▶ Work required
Below is a block of entries; repeat exactly the lines starting at the line that contains "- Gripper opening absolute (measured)" and ending at the line that contains "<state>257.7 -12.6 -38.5", both included.

▶ Record extracts
┌──
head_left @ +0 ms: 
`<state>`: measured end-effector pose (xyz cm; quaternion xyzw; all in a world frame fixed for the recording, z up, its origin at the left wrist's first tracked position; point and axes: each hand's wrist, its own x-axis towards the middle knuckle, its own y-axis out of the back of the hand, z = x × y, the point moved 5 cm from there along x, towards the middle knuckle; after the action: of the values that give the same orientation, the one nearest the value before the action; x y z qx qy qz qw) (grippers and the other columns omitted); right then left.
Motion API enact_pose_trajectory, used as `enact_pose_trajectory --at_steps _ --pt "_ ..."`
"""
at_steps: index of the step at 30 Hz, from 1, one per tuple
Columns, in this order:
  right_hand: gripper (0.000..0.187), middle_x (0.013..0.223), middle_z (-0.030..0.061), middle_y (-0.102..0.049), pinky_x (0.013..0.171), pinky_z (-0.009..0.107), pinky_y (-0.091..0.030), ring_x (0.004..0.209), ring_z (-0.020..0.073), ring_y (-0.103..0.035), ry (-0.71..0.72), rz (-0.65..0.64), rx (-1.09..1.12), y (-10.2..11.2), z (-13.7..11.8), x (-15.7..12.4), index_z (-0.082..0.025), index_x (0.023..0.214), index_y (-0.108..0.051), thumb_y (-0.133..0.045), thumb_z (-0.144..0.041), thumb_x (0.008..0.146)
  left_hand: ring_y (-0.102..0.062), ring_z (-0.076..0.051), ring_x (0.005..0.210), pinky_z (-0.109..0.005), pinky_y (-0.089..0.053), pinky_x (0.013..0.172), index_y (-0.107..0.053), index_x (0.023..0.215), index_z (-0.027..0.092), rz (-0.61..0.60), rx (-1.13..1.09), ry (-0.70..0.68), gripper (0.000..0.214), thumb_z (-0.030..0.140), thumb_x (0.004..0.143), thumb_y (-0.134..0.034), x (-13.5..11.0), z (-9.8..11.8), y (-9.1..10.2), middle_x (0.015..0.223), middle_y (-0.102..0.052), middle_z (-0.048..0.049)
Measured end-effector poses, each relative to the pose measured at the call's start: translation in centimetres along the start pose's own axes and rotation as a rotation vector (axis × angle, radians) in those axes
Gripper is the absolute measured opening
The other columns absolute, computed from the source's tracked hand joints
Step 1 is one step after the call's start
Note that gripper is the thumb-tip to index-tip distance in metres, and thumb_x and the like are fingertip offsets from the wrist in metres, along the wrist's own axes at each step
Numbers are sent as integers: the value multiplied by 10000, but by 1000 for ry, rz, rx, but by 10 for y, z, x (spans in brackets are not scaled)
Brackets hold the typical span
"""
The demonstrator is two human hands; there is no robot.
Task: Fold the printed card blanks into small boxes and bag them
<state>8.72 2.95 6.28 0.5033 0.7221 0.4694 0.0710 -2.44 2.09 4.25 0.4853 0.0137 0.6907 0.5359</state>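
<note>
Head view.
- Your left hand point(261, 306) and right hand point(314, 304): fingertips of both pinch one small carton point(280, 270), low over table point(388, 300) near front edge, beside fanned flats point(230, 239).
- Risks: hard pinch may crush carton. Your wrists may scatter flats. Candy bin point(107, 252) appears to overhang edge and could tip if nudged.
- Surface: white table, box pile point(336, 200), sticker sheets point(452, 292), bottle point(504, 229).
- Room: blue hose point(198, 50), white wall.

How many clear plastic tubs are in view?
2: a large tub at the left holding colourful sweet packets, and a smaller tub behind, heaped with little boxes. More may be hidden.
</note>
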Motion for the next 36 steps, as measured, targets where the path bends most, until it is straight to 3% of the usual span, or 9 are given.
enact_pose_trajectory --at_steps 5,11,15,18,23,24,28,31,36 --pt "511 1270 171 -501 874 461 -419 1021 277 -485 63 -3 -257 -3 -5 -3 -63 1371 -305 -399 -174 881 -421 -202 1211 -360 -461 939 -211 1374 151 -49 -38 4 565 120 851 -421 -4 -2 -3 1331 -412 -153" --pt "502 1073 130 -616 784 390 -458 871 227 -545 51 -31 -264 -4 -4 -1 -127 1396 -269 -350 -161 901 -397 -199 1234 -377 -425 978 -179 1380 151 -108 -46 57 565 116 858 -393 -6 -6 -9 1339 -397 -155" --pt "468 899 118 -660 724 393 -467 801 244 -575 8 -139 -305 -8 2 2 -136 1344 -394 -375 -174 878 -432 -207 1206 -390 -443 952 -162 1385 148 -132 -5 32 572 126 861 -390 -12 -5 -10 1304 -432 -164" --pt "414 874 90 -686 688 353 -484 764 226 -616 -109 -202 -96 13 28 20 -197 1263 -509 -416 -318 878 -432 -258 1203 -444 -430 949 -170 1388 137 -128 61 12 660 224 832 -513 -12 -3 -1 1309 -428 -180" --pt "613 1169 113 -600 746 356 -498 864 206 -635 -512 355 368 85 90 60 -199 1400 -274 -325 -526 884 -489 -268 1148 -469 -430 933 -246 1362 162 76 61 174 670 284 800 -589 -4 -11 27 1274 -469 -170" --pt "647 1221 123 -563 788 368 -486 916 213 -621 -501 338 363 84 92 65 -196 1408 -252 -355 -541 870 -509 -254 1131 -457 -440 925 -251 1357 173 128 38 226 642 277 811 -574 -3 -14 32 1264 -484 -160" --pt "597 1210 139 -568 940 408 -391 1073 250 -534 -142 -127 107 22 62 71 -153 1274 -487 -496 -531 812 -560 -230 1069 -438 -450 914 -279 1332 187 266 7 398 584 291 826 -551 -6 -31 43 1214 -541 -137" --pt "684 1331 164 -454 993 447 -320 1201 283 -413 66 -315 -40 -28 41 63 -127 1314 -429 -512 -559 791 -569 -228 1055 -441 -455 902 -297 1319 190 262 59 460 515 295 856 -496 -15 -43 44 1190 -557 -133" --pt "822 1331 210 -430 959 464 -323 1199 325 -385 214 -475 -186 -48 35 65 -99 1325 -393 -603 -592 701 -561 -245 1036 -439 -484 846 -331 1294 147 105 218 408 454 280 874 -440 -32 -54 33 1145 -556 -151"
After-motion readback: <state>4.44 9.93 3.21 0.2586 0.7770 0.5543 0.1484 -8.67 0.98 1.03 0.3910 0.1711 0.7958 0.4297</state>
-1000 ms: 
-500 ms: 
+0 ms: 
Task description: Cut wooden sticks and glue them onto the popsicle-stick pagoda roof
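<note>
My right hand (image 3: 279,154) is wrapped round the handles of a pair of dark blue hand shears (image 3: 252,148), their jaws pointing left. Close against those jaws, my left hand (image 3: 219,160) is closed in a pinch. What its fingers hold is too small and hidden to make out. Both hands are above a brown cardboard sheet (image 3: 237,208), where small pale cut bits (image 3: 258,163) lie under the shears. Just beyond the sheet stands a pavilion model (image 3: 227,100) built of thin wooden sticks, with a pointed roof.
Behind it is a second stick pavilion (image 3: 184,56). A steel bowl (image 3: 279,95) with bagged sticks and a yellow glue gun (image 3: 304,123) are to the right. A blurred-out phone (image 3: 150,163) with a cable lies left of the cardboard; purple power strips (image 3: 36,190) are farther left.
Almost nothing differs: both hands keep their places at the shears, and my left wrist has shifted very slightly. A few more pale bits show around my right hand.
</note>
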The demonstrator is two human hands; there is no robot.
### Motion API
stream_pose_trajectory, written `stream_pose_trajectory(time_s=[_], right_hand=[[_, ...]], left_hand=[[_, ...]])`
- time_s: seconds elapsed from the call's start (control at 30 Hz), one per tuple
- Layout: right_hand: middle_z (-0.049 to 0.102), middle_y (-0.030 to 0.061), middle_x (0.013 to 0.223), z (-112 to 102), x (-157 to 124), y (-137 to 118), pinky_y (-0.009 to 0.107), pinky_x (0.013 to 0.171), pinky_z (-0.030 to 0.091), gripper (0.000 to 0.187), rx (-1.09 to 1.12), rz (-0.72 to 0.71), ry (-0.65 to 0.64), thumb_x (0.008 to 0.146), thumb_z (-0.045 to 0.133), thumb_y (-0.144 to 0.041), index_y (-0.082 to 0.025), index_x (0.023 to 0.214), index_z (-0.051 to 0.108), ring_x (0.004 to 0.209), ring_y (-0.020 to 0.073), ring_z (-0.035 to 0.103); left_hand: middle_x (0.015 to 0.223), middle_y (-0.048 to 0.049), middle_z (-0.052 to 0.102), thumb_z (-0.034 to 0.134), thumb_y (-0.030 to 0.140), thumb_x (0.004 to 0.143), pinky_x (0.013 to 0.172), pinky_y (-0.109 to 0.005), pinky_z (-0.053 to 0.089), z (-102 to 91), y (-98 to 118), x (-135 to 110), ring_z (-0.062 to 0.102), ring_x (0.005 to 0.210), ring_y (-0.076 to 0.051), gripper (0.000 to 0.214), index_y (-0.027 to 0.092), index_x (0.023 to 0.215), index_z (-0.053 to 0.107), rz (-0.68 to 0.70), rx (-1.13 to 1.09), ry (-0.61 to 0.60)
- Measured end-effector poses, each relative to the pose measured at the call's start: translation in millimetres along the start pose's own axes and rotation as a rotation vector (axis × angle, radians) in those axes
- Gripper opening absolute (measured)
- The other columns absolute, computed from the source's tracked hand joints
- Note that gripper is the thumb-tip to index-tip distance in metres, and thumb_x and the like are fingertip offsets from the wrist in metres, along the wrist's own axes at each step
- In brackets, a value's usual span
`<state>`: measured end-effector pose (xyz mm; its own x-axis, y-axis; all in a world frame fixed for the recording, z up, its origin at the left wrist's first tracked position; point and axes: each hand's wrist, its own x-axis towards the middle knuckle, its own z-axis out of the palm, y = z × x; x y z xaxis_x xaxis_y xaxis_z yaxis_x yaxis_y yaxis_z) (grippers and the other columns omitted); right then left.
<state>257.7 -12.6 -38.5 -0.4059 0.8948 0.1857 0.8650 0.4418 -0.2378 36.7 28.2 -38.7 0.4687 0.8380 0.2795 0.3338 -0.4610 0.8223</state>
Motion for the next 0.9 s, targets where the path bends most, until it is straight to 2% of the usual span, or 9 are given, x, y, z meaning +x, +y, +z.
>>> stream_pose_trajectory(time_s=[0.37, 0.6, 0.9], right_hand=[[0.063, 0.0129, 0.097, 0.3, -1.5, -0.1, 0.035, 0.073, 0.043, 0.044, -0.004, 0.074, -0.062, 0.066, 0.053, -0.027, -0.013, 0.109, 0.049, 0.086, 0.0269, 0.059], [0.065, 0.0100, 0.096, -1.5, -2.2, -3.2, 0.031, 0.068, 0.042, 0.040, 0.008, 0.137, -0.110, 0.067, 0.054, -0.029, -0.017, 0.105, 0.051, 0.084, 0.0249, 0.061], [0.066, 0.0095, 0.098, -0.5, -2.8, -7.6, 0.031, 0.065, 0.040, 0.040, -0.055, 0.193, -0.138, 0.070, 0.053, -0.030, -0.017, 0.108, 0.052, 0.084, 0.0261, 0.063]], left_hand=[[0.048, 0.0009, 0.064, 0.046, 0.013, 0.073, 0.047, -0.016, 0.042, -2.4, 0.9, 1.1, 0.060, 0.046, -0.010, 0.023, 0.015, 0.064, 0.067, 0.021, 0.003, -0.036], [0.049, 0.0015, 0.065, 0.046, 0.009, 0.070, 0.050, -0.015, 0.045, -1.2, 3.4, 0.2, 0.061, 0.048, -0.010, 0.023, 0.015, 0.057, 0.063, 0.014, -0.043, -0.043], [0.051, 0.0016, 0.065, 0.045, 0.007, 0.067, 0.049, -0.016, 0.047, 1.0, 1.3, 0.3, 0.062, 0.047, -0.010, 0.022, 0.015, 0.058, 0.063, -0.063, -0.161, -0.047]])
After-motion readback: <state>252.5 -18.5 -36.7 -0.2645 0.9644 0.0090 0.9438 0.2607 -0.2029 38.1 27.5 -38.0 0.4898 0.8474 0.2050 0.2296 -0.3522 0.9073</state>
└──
▶ Problem solution
- Gripper opening absolute (measured)
- The other columns absolute, computed from the source's tracked hand joints
- Note that gripper is the thumb-tip to index-tip distance in metres, and thumb_x and the like are fingertip offsets from the wrist in metres, along the wrist's own axes at each step
- In brackets, a value's usual span
`<state>`: measured end-effector pose (xyz mm; its own x-axis, y-axis; all in a world frame fixed for the recording, z up, its origin at the left wrist's first tracked position; point and axes: each hand's wrist, its own x-axis towards the middle knuckle, its own z-axis out of the palm, y = z × x; x y z xaxis_x xaxis_y xaxis_z yaxis_x yaxis_y yaxis_z) (grippers and the other columns omitted); right then left.
<state>257.7 -12.6 -38.5 -0.4059 0.8948 0.1857 0.8650 0.4418 -0.2378 36.7 28.2 -38.7 0.4687 0.8380 0.2795 0.3338 -0.4610 0.8223</state>

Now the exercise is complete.